Congrats OP, that watch looks great on you. It has the rare quality of being effortlessly dressy yet casual at the same time


----------



## wiseMenofGotham

obomomomo said:


> Congrats OP, that watch looks great on you. It has the rare quality of being effortlessly dressy yet casual at the same time


Thank you, I completely agree! I was worried that 37.3mm would wear too small for my taste on my flat 6.5" wrist, but with the 44mm lug to lug, it has vintage charm with a modern build. The dial is 30mm, the same as most sport 40mm Rolex watches. I think I just got too used to wearing watches that were "too big" for my wrist size.

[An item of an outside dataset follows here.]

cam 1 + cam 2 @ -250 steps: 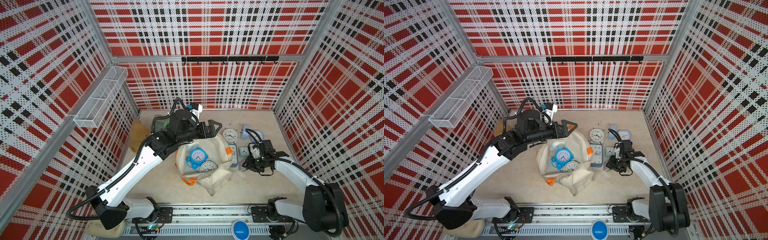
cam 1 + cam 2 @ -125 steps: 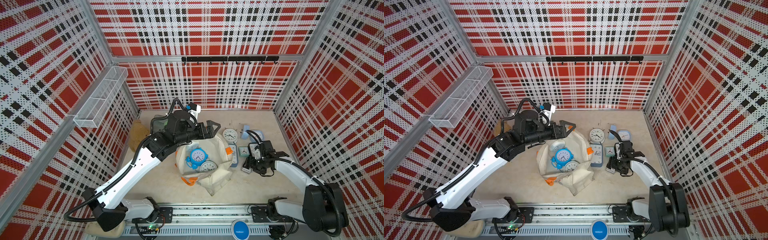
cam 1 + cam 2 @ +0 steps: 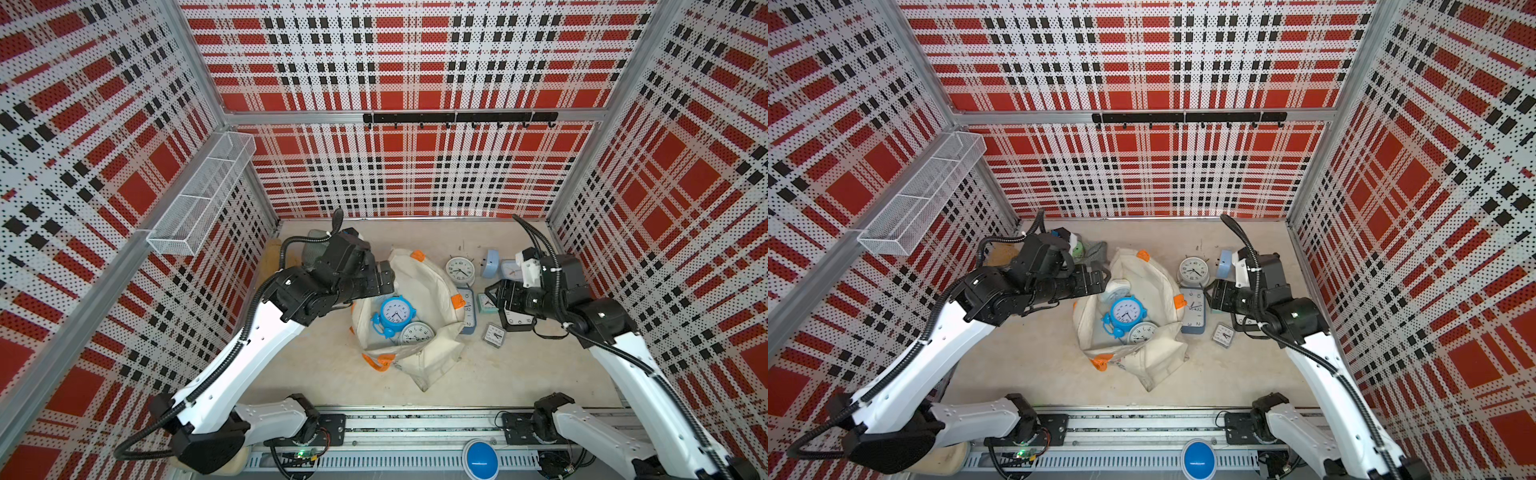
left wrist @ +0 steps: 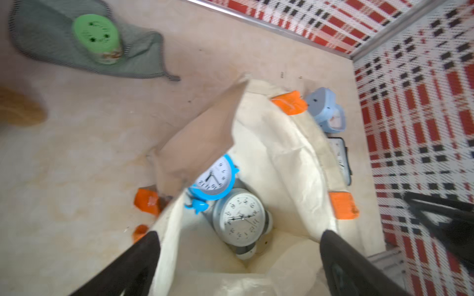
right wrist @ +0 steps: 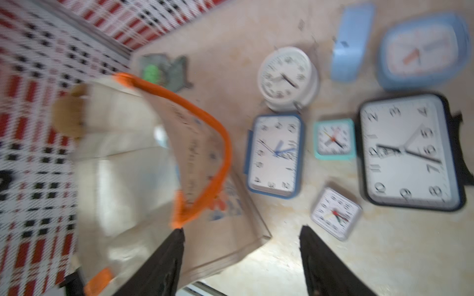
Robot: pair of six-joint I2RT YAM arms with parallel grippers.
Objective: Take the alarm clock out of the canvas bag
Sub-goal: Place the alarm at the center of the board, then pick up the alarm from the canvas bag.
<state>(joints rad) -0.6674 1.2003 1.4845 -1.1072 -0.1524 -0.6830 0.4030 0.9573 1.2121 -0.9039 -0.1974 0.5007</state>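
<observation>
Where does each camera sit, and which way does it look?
Top views: high above the arms' bases, looking down on the table; left arm and right arm show.
Left wrist: on the left arm, looking into the canvas bag at the blue alarm clock; open left fingers show.
Right wrist: on the right arm, facing the black-framed clock on the table; open right fingers show.
Shared: top views and left wrist both show the blue alarm clock.

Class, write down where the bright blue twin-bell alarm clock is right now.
In both top views the blue alarm clock lies face up inside the open canvas bag in the middle of the table, right beside a white round clock.
</observation>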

Here is a cell phone picture at distance:










Compared to my vintage Omega and Speedy:










I felt the vintage Omega was too small and the Speedy's dial was a touch too large (34mm), even though it fit lug to lug.


----------



## wiseMenofGotham

whineboy said:


> Very nice, wait till you discover the triangular indices and hands flash much more than the 'standard' GS designs (I have the W035).


Haha I've noticed.


----------



## steve laughlin

nice and clean! good choice!


----------



## PANICiii

Very impressive upgrade compared to your vintage duo (IMO)


----------



## wiseMenofGotham

Thank you!


----------



## gyrotourbillon007

Congrats!

Still waiting for mine as well. Been close to two months


----------



## wesayhowdyhere

The simple elegance of the dial is very compelling indeed. Nice one!


- wesayhowdyhere


----------



## wiseMenofGotham

Not my picture, but a great shot of the holographic GS logo:


----------



## Jale

I need this watch... It's on my desktop background at work too...

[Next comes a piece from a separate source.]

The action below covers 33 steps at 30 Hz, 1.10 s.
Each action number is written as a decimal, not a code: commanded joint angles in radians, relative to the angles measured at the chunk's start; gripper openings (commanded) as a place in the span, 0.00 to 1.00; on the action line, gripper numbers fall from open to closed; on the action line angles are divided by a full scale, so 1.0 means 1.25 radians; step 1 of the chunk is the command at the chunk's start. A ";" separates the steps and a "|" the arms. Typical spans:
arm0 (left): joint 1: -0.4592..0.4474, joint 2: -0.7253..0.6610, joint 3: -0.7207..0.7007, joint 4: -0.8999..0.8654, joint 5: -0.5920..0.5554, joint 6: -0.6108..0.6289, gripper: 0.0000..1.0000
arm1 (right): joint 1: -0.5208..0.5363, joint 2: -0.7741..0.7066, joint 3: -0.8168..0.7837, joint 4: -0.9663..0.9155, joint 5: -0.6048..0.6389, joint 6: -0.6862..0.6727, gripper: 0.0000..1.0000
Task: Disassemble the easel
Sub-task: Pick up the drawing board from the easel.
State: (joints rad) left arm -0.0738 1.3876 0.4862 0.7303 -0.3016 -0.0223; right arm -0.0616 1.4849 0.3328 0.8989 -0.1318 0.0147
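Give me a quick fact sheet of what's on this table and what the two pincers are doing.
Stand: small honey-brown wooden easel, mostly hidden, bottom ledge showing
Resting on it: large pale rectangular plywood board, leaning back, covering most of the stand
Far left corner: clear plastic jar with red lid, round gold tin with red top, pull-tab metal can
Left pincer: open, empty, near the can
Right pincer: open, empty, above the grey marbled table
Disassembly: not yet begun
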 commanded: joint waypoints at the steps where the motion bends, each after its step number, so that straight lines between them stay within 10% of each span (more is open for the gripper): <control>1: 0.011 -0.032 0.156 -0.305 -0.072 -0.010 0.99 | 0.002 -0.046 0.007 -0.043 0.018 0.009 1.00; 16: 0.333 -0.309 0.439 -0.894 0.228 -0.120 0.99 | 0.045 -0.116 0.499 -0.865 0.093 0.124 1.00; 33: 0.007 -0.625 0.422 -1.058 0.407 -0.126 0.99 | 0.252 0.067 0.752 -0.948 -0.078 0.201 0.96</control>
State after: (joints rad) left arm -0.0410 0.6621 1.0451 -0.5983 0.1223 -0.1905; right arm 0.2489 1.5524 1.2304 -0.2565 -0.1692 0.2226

One question: does the emptiness in the dial (no words on bottom half of the dial) bother you? I'm just curious because I do eventually plan on purchasing this watch.


----------



## Jale

I need this watch... It's on my desktop background at work too...

One question: does the emptiness in the dial (no words on bottom half of the dial) bother you? I'm just curious because I do eventually plan on purchasing this watch.


----------



## Jale

Whoops... Accidentally double posted...


----------



## 14060

It's a beautiful watch and it fits you well!


----------



## warsh

Jale said:


> I need this watch... It's on my desktop background at work too...
> 
> One question: does the emptiness in the dial (no words on bottom half of the dial) bother you? I'm just curious because I do eventually plan on purchasing this watch.


This is an important and interesting question. I got to handle the older model of this watch (can't remember the model number) that had the old branding - Seiko up top and GS below. Compared meet to that one, this one's dial did look a bit empty. But looking at the OPs photos of it alone, it looks lovely.....

Sent from my iPhone using Tapatalk


----------



## Jale

warsh said:


> This is an important and interesting question. I got to handle the older model of this watch (can't remember the model number) that had the old branding - Seiko up top and GS below. Compared meet to that one, this one's dial did look a bit empty. But looking at the OPs photos of it alone, it looks lovely.....
> 
> Sent from my iPhone using Tapatalk


I know exactly what you're talking about. I'm very curious to compare the two side by side to see which one I'd prefer.

But yes, in pics both of these watches are exceptionally beautiful.

Sent from my iPhone using Tapatalk


----------



## wiseMenofGotham

It doesn't bother me at all, I prefer this over the previous version with both Seiko and Grand Seiko markings on the dial.

SBGW001 (not my picture):










My SBGW231


----------



## wiseMenofGotham

I tried to get a better picture of the logo:


----------



## Jale

wiseMenofGotham said:


> It doesn't bother me at all, I prefer this over the previous version with both Seiko and Grand Seiko markings on the dial.
> 
> SBGW001 (not my picture):
> 
> 
> 
> 
> 
> 
> 
> 
> 
> 
> My SBGW231


Wow both are stunning! Can't go wrong with either one. Curious to know what opinions others have if this.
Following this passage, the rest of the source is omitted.